Is a Capital Raise Good or Bad for Investors?

Despite potential dilution of shares, increases in share capital can be beneficial to investors. Companies raise capital for various reasons and it can be transformative. Learn more about how it works and its potential impact.

Is a Capital Raise Good or Bad for Investors?

Despite the potential dilution of shares, increases in share capital can ultimately be beneficial to investors. The company's capital increase obtained through the sale of additional shares can finance additional company growth. Companies raise capital for a variety of reasons, and the result can be transformative.

Capital raising

occurs when a company asks for additional money from investors.

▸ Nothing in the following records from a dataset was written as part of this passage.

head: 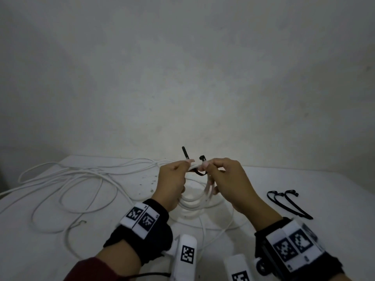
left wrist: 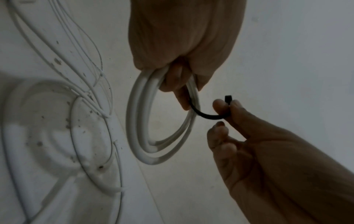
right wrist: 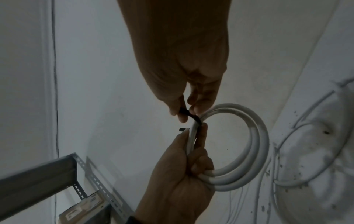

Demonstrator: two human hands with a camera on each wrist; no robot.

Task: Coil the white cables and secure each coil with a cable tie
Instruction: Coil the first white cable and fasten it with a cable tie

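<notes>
A small coil of white cable hangs in the air between both hands, above the white table. My left hand grips the coil's top, its fingers curled round the strands. A black cable tie loops under the gripped strands. Its tail sticks up past my left fingers. My right hand pinches the tie just below its head. From the right wrist, the coil hangs to the right of my left hand.
Long loose loops of white cable sprawl over the table's left half and under the hands. Three spare black cable ties lie at the right. A plain wall stands close behind the table. A grey metal shelf frame is to the left.
</notes>
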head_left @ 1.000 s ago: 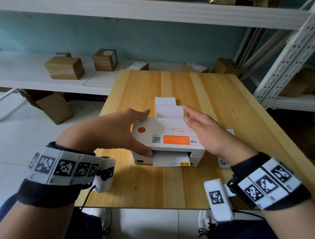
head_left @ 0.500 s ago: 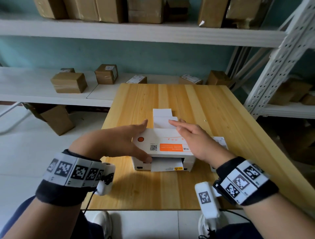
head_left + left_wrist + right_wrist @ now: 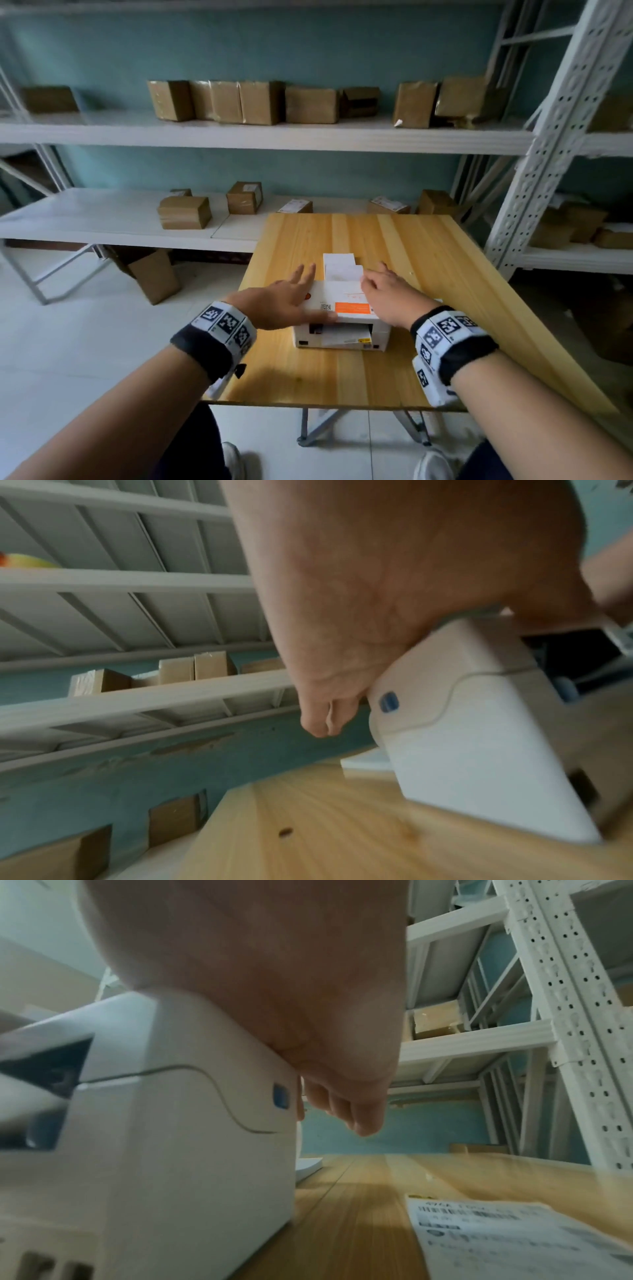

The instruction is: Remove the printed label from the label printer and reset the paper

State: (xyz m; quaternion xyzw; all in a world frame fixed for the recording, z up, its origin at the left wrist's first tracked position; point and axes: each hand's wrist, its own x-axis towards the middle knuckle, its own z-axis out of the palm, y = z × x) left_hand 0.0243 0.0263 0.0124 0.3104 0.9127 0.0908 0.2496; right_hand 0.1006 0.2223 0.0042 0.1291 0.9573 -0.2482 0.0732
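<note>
Both hands flat on label printer (image 3: 342, 310), fingers (image 3: 303, 275) straight

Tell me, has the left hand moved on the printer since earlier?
Yes. The left hand slid right across the printer, partly covering its orange button.

I'm looking into a small parcel stockroom or shipping room. White perforated-steel shelving (image 3: 534, 164) runs along a teal wall (image 3: 308, 51), and its boards carry rows of taped brown cardboard boxes (image 3: 246, 102), several with shipping labels stuck on top. Another open carton (image 3: 154, 274) sits on the pale tiled floor (image 3: 68, 342) under the lowest shelf. In front of me stands a folding wooden table (image 3: 428, 274) with a white label printer (image 3: 342, 320) on it, and a printed waybill with barcodes (image 3: 514, 1231) lies beside that.
</note>
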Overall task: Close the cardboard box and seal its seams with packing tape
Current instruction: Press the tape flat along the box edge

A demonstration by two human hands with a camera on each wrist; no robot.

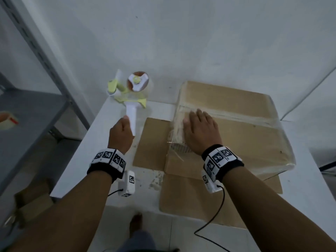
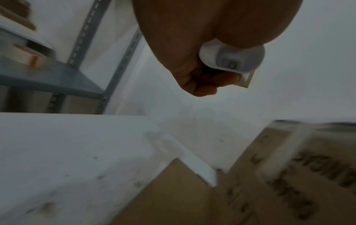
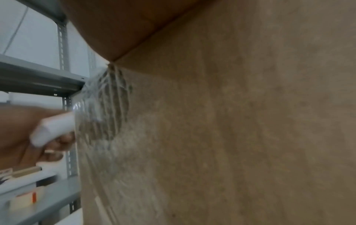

Companies raise capital for a variety of reasons. These include financing, expansion, transforming operations, making an acquisition or modifying its capital structure. A capital increase occurs when a company approaches current and potential investors to request additional capital (money) in the form of equity or debt. In theory, capital raising to finance future growth and expansion should be good.

Raising capital to reduce debt in an otherwise fundamentally sound company should also be a good thing. However, in practice, capital collections of almost any kind and for any debt-related reason tend to lower stock prices. With appropriate studies, investors can make an informed decision about the potential impact of raising capital and whether or not they want to participate in it themselves. It is true that capital raising focused on reducing debt raises, first of all, the question of how the company became heavily indebted.

The process of raising capital involves companies estimating investor demand in relation to the type of capital they wish to issue and seeking the commitment of institutional investors. This allows the investor to take partial ownership of the company and, unlike debt, the funds raised do not have to be repaid. In such a scenario, dilution may cause some short-term problems, but long-term capital appreciation gains. These include raising share capital, providing liquidity to shareholders, leaving the first investors and increasing public awareness of the company.

Those with strong ethical credentials are better able to make an honest assessment, without their judgment being marred by the desire to obtain their fees regardless of the advantages of the investment offer and the conditions. As always, remember that when investing, the value of your investment may rise or fall and your capital is at risk.